Fundamental Shifts in Software-Defined Networking

Something big is happening in open source software-defined networking.  It’s early to say what exactly, but interesting things are happening.  Networking hardware and network functionality are increasingly virtualized, but in a way that is mostly a horizontal lift and shift of hardware addressing one layer, or a very limited slice of the ISO/OSI 7 Layer Model, into software and virtual functions that continue to address that same narrow layers. Cloud native thinking is driving more interest at the very top of the stack, layer 7 or the application layer. This layer has effectively been neglected since the model’s inception in the 1970s. An app-centric focus, with the lower layers abstracted, makes us wonder if we might begin to see new projects that commonize and commoditize the lower layers of software-defined networking in a way that makes those layers disappear from the primary app control plane. This would represent the rearchitecting of the fundamentals of how we do end-point connectivity. One might wonder if this is already what Istio or other services meshes do.  We’re not so sure. We’re imagining a dramatic simplification of the stack, but today’s service meshes are complicated. We spend a lot of time talking networking with VMware OSTC’s Nikolay Nikolaev, and maybe it’s the Network Service Mesh project, where Nikolay is one of the core maintainers?  Or maybe it is something that hasn’t even been created yet? Either way, it will be interesting to see where SDN work goes in 2020.

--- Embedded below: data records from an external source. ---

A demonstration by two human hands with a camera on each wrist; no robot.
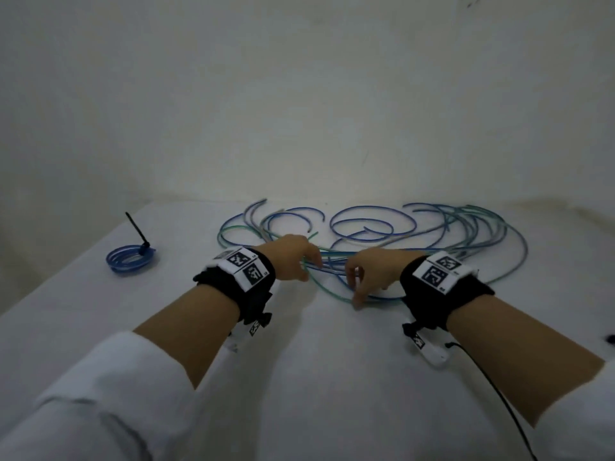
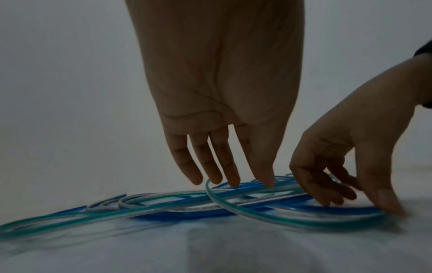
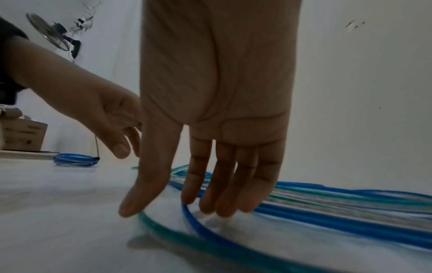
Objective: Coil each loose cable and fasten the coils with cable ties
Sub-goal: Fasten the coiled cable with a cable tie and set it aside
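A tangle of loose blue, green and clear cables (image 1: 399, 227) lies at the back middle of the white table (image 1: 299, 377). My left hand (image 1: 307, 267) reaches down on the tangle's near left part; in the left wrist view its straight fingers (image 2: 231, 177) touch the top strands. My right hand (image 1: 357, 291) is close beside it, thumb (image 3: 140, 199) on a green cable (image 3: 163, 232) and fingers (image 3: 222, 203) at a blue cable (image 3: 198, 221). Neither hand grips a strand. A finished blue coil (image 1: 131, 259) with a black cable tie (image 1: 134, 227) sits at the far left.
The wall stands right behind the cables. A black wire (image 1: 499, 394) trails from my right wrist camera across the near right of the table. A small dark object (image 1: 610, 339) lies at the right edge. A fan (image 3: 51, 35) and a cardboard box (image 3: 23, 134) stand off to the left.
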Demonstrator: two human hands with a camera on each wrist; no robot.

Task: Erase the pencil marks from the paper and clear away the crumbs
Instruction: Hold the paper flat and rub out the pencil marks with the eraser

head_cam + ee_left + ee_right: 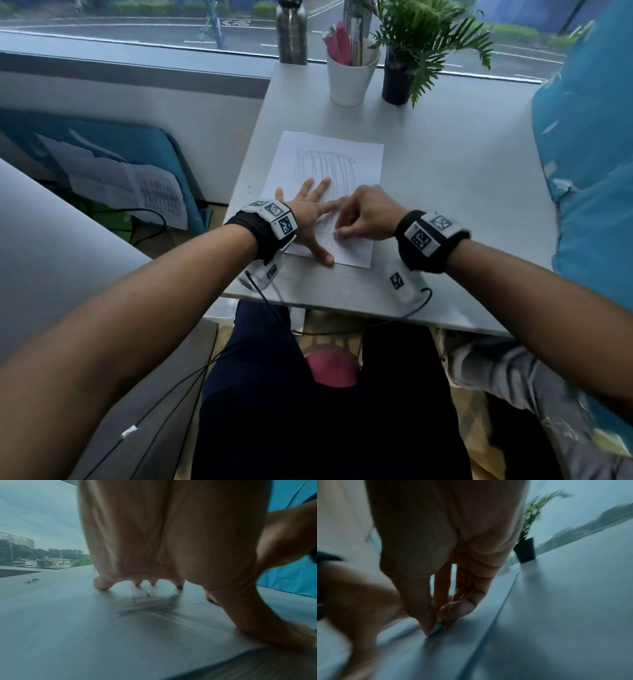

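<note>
On the near half of the paper (325, 192), the left hand (310, 214) lies flat with fingers spread, pinning it; the right hand (368, 214) beside it pinches an eraser (436, 628) to the sheet. Beyond them, pencil marks (325, 164) remain. Hard rubbing there, away from the pinning hand, could crease or tear the sheet.

One paper (327, 192), one bottle (292, 32), one white cup (349, 80), one potted plant (411, 51), two hands.
</note>
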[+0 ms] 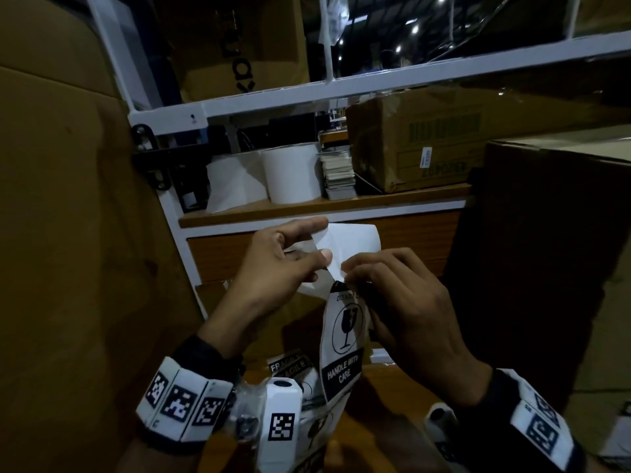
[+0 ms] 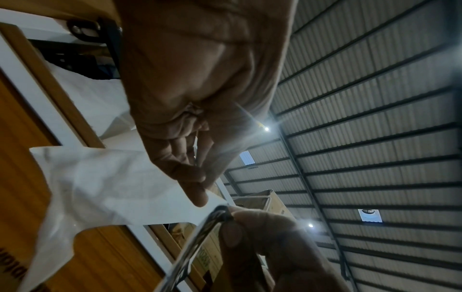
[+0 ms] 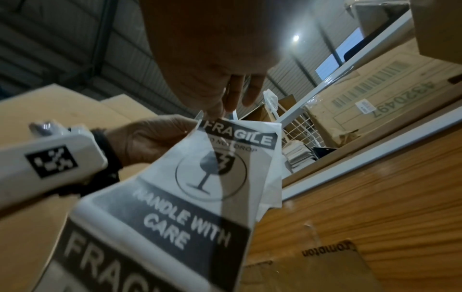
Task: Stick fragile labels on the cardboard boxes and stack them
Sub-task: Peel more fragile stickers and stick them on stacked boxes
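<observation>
Pinching a fragile label (image 1: 343, 331), both hands (image 1: 276, 264) raised.

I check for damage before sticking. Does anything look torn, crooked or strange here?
Nothing looks damaged. The fragile label is only curled while the right hand pinches its top and the left hand pulls the white backing paper off.

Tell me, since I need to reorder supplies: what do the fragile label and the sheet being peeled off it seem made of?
Fragile label: likely glossy printed paper or film; it curls and catches light. Backing sheet: thin white, slightly translucent release paper, creased where the left hand pinches it.
</observation>
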The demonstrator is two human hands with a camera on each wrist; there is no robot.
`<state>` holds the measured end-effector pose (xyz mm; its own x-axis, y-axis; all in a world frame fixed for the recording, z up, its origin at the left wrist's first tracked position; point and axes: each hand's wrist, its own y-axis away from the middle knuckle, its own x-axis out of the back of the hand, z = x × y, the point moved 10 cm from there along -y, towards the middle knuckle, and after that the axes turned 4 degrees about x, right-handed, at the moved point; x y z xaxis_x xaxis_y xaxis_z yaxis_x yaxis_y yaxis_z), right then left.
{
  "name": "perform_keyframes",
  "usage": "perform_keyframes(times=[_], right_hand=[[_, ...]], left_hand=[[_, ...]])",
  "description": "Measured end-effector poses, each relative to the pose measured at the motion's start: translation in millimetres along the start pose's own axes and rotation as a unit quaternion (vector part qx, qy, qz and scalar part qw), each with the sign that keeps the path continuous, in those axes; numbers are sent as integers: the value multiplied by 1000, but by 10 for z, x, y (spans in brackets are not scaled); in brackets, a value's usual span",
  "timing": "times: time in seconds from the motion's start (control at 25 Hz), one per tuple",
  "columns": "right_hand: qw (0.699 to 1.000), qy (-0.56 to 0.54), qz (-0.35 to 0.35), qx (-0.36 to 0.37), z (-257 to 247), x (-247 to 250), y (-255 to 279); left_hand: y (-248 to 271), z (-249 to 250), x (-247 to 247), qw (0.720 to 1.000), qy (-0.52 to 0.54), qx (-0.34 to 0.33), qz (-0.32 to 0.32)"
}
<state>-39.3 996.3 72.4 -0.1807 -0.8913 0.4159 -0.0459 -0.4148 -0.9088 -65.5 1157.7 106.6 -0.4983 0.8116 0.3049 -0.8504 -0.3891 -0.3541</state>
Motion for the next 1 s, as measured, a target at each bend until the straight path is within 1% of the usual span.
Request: perform_keyframes(times=[0.16,0.24,0.32,0.36,0.44,0.52,0.56,0.64,0.72,0.88,1.0], right_hand=[[997,60,18,33,-50,-19,66],[996,72,32,40,-90,2,94],[995,65,56,41,-121,65,143],[996,54,71,30,-113,110,156],[995,32,95,-24,-9,177,147],[992,28,95,-83,138,190,97],[992,34,83,-93,176,170,63],[995,44,52,-77,164,101,11],[996,40,44,-63,137,62,10],[993,23,70,-97,182,34,66],[990,-3,66,-122,219,-6,91]], left_hand=[[-7,-21,21,1000,-8,0,20],[-2,-25,14,999,-17,-1,27],[15,-20,67,998,-25,-10,51],[23,-8,119,997,-24,-19,67],[42,9,200,996,-15,-32,77],[68,20,202,998,-6,-38,56],[82,25,183,998,-3,-39,43],[101,27,152,999,17,-35,26],[103,20,155,998,57,-23,30],[99,-35,186,990,132,5,52],[108,-82,237,980,186,30,69]])
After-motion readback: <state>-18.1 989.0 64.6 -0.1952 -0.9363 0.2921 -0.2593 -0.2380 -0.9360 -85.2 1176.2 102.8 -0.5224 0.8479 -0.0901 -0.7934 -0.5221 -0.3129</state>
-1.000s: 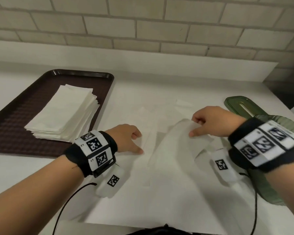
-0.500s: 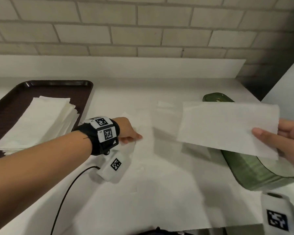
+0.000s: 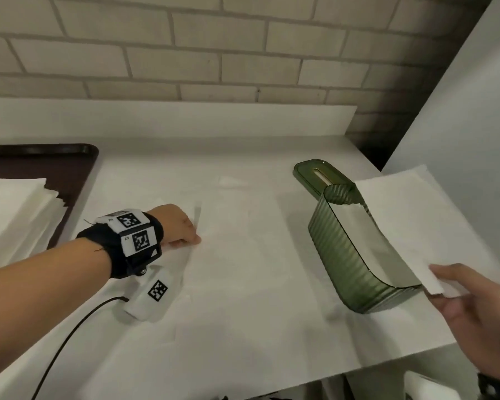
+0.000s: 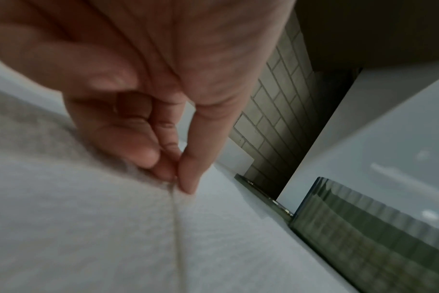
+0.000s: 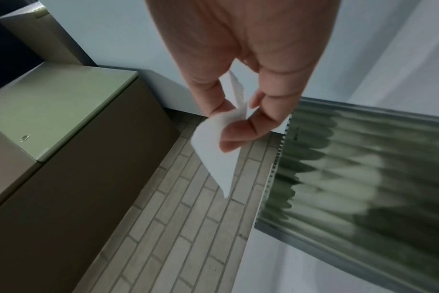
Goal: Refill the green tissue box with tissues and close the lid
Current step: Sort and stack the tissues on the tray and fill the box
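White worktop (image 3: 243,327) scene, mid-refill: right hand (image 3: 479,321) pinches a tissue (image 3: 410,226) over the open green tissue box (image 3: 355,255), left hand (image 3: 179,226) pinches another tissue (image 4: 100,228); next, lower it inside.

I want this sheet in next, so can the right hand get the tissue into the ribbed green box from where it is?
Probably yes. The right hand pinches the white tissue sheet right beside the ribbed green tissue box, whose top is open; its green lid lies behind it.
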A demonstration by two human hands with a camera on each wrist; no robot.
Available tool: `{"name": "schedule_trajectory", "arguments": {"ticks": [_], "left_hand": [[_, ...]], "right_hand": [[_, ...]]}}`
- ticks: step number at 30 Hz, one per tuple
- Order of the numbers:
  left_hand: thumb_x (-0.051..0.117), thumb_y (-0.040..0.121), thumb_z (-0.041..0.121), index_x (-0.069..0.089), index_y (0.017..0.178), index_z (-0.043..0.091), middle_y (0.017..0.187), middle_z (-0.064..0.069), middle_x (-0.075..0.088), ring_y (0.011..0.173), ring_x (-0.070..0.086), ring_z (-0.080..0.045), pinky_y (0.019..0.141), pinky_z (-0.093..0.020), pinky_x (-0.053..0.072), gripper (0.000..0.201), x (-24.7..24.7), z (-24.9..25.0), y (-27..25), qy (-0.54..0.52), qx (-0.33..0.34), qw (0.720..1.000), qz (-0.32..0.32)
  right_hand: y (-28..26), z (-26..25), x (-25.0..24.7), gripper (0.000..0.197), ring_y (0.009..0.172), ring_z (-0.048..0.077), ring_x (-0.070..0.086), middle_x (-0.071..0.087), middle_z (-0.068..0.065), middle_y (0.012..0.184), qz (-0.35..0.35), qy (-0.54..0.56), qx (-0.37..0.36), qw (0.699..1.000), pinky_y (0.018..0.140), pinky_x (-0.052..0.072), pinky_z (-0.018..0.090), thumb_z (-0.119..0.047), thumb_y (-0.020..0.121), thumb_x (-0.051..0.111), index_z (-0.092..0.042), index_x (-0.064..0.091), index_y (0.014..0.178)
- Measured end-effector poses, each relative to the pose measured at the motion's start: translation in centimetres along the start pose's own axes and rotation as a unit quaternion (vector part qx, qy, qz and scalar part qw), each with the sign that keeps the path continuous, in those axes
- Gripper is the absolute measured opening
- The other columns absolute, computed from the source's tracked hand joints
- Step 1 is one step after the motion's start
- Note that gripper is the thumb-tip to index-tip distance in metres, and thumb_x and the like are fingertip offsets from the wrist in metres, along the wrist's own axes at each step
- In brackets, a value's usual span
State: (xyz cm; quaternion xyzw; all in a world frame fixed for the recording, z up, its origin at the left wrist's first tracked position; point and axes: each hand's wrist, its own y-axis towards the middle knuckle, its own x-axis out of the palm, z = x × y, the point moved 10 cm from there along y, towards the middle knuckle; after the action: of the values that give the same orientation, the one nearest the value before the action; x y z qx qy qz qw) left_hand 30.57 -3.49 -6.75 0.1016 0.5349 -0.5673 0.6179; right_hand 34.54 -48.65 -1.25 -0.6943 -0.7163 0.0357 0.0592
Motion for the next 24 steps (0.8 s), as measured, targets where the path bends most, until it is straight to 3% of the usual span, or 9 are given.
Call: {"name": "schedule_trajectory", "arguments": {"ticks": [2,6,9,11,12,15,19,22,24], "left_hand": [[0.068,0.083,0.028,0.061,0.084,0.014,0.072,0.000,0.065,0.066,0.057,-0.014,0.049,-0.020,0.038,0.016,-0.2,0.4,-0.4,-0.051,0.015,0.998,0.017],[0.066,0.084,0.023,0.057,0.080,0.020,0.074,0.003,0.065,0.070,0.061,-0.017,0.060,-0.025,0.046,0.011,-2.1,2.4,-2.7,-0.106,0.125,0.982,0.099],[0.067,0.083,0.023,0.059,0.075,0.030,0.071,0.006,0.067,0.069,0.063,-0.018,0.071,-0.034,0.053,0.014,-3.9,3.1,-5.3,-0.177,0.181,0.955,0.157],[0.069,0.080,0.023,0.059,0.073,0.035,0.069,0.007,0.067,0.065,0.063,-0.012,0.069,-0.036,0.056,0.017,-4.5,3.2,-6.9,-0.252,0.195,0.934,0.163],[0.073,0.075,0.032,0.060,0.072,0.037,0.067,0.007,0.067,0.062,0.063,-0.008,0.068,-0.036,0.056,0.015,-4.5,3.3,-7.7,-0.293,0.196,0.923,0.156],[0.075,0.035,0.075,0.063,0.076,0.040,0.071,0.006,0.071,0.060,0.066,-0.008,0.057,-0.025,0.056,0.055,-3.8,3.3,-9.0,-0.379,0.183,0.896,0.141],[0.081,0.044,0.054,0.064,0.093,0.026,0.081,-0.005,0.074,0.066,0.066,-0.024,0.050,-0.023,0.055,0.059,-1.8,3.1,-9.4,-0.467,0.161,0.860,0.126],[0.083,0.017,0.069,0.063,0.100,0.022,0.086,-0.009,0.074,0.058,0.067,-0.019,0.048,-0.023,0.055,0.097,-0.6,2.9,-9.2,-0.491,0.147,0.851,0.117],[0.082,0.014,0.070,0.063,0.101,0.021,0.088,-0.009,0.074,0.058,0.067,-0.019,0.048,-0.023,0.055,0.102,-0.2,3.2,-8.9,-0.505,0.145,0.844,0.110]], "right_hand": [[0.4,0.6,0.8,0.028,0.079,0.011,0.071,0.070,0.007,0.091,-0.011,0.076,0.025,0.997,0.059,0.055,0.018,0.004,0.085,0.054,0.010,0.057,0.111],[-0.1,-0.1,0.7,0.043,0.098,0.026,0.069,0.068,0.013,0.112,-0.004,0.069,0.025,0.997,0.076,0.058,0.034,0.009,0.080,0.053,0.002,0.053,0.123],[0.2,-0.9,0.8,0.048,0.102,0.027,0.066,0.067,0.010,0.115,-0.002,0.039,0.015,0.999,0.072,0.059,0.027,0.008,0.082,0.055,-0.007,0.049,0.128],[0.5,-1.8,1.4,0.049,0.102,0.025,0.066,0.067,0.007,0.113,-0.024,-0.003,0.015,1.000,0.069,0.059,0.023,0.006,0.083,0.057,-0.012,0.047,0.128],[0.8,-2.2,1.8,0.050,0.102,0.024,0.065,0.066,0.006,0.114,-0.035,-0.020,0.016,0.999,0.069,0.059,0.023,0.006,0.083,0.057,-0.013,0.047,0.128],[1.9,-2.8,2.6,0.054,0.103,0.025,0.062,0.061,0.007,0.117,-0.064,-0.080,0.023,0.994,0.065,0.059,0.022,0.007,0.083,0.059,-0.016,0.044,0.129],[3.2,-2.3,3.5,0.060,0.099,0.026,0.063,0.058,0.010,0.119,-0.083,-0.119,0.056,0.988,0.061,0.059,0.024,0.011,0.081,0.060,-0.015,0.041,0.132],[3.5,-1.8,4.3,0.062,0.098,0.025,0.064,0.058,0.010,0.118,-0.109,-0.129,0.069,0.983,0.061,0.057,0.025,0.013,0.081,0.060,-0.017,0.039,0.132],[3.5,-1.8,4.8,0.062,0.096,0.021,0.064,0.058,0.007,0.116,-0.121,-0.147,0.068,0.979,0.064,0.057,0.025,0.011,0.081,0.061,-0.019,0.038,0.131]]}}
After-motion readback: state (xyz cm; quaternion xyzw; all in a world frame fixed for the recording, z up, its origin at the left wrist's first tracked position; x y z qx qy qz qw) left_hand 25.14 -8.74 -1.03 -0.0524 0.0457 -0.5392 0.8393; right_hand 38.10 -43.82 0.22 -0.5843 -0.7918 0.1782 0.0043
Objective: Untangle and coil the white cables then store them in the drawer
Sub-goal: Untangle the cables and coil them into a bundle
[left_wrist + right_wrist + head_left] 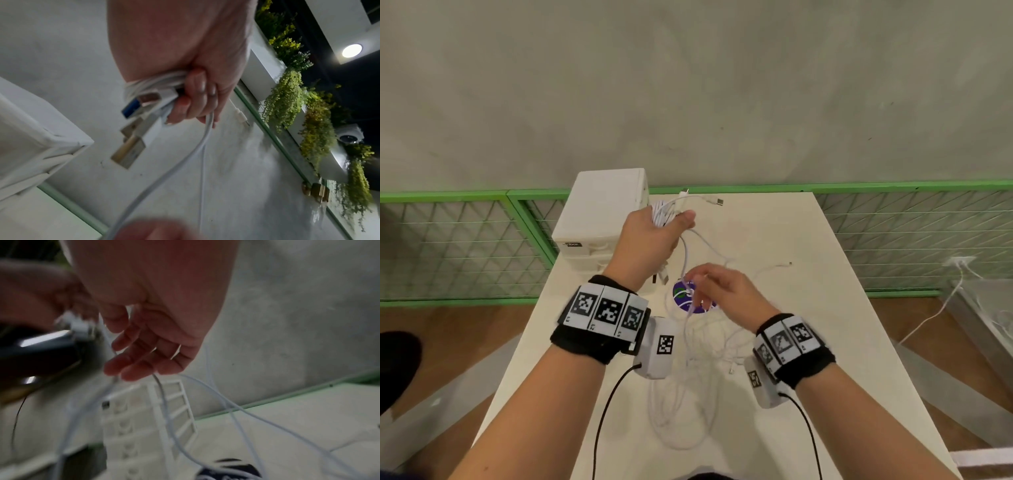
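My left hand [667, 229] is raised beside the white drawer unit [599, 219] and grips a coiled bundle of white cables [661, 213]. In the left wrist view its fingers [193, 99] wrap the bundle [152, 84], and USB plugs [133, 108] hang below it. One strand [686, 257] runs down from it to my right hand [698, 279], which pinches it above the table. The right wrist view shows thin cable [162, 395] passing through the loosely curled fingers [139, 356]. More tangled white cable [688, 387] lies on the table between my forearms.
The white table [808, 325] carries a round purple sticker [688, 299] and a loose plug end [789, 263]. Green mesh fencing [465, 246] stands behind and at both sides. Another white cable [941, 301] trails over the floor at the right.
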Tool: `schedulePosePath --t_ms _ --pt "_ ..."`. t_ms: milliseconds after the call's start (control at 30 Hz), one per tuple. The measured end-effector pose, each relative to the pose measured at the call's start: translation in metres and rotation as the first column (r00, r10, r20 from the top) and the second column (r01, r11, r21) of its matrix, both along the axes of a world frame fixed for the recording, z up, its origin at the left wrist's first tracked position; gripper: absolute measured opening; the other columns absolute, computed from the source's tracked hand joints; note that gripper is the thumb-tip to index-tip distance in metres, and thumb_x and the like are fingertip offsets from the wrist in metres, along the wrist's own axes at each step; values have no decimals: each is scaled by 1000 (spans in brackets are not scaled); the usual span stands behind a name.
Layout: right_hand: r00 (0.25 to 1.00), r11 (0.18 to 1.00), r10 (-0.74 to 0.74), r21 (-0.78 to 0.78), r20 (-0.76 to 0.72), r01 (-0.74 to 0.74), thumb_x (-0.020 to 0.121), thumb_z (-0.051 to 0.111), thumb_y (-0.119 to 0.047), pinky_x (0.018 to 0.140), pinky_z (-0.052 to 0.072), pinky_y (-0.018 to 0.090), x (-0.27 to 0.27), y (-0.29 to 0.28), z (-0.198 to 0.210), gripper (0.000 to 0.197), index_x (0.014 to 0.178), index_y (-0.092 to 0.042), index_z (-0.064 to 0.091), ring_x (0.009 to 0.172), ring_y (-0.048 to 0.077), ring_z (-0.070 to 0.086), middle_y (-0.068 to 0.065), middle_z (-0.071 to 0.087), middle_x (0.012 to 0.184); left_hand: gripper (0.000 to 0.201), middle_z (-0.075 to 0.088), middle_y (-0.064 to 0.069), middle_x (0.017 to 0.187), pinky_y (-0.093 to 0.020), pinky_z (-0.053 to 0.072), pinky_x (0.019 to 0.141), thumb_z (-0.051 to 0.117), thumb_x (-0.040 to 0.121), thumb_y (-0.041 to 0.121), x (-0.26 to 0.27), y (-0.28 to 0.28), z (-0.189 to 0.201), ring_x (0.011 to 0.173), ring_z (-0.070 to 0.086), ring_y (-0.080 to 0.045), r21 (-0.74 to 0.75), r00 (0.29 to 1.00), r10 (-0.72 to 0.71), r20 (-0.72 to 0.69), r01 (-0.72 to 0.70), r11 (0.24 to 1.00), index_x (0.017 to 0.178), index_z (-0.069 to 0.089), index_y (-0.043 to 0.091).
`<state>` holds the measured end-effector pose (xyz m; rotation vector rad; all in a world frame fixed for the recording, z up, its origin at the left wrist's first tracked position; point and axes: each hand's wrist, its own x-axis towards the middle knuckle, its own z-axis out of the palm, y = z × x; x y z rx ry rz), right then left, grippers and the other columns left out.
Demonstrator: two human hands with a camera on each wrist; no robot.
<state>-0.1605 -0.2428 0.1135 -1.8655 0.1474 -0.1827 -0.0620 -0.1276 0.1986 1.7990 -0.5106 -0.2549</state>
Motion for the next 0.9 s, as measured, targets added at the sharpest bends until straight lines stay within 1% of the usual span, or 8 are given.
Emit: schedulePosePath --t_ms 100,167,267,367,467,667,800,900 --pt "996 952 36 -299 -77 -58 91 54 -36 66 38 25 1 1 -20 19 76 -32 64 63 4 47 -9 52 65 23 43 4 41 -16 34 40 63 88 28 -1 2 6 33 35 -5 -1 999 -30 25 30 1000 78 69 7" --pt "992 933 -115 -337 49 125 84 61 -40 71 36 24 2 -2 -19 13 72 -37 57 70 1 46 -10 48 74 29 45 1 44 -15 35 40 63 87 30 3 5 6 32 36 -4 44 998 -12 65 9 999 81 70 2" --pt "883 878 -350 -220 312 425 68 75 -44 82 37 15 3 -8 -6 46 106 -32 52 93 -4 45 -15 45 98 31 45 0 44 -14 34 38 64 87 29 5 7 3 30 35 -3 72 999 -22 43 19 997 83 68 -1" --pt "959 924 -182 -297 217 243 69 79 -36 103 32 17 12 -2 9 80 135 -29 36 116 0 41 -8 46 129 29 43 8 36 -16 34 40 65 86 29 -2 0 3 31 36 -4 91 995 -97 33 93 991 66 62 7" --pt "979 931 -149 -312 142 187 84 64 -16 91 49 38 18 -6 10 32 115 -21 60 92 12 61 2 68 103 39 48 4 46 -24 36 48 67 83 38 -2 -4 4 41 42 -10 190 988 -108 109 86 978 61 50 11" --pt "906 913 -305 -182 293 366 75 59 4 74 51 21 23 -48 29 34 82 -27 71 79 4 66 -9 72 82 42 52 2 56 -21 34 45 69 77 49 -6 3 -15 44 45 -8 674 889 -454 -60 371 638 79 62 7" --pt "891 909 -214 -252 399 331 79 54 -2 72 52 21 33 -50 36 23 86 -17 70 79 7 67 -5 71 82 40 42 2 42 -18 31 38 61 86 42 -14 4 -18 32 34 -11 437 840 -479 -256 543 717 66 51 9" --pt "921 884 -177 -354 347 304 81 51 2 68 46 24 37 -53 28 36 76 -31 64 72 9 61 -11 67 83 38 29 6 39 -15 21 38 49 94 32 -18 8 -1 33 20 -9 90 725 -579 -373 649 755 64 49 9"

More Forking and Un-Forking Activity

Forks can be good in that they provide an opportunity for increased diversity in open source projects. It’s quick and easy to do. But un-forking can be even better as it can result in a recombination and reconciliation of differences, leading to next-generation, best-of-breed projects. This is much harder to do. We would say it is slower, but we are not sure there’s data to back up such an assertion, because un-forking is quite rare. Outside of open source, forking might be called market fragmentation and un-forking might be called consolidation. You can already see wide diversity and perhaps even fragmentation in the huge breadth of the CNCF landscape. And we’ve already seen in 2019 reconsolidation and merger and acquisition activity. Expect this to continue in 2020. But we’re really hoping to see more of the hard technical conversations happening—disparate project and product teams with unique, perhaps divergent, and strongly held opinions discussing what they have in common and working to evolve more common open source API abstractions, interfaces, libraries, and strong compatibility test cases. This also has a major end-user benefit, insuring better interoperability from truly standard conformant components.

Supply Chain Management Receives The Focus It Deserves

In VMware’s OSTC, we’ve been stressing about the ecosystem risks and opportunities for software industry improvement in this area for a few years now. It’s a poorly understood “secret” that most all containers represent a unique and bespoke Linux distribution, an embedded “appliance.” All of the problems in securing and managing servers on the internet now also apply to each and every container, with the associated multiplication that comes with shifting from a limited number of monolithic servers to running large numbers (orders of magnitude more!!) container service appliances. This is a management nightmare and begs for improved practices and more tooling.  2020’s not going to immediately change this. But one notable trend as we head into 2020 is that we’re increasingly finding co-travelers on this bumpy road. Our OSTC members, Nisha Kumar and Joshua Lock, presented a survey of current distribution tool options for building better container images to a packed room and a large number of folks actively discussed the topic after the talk. Many other KubeCon talks and a great keynote by Heroku’s Ian Coldwater touched on the topic, too. With a growing industry realization and the number of smart minds actively engaging, 2020 should be an exciting year of improvements in software supply chain management.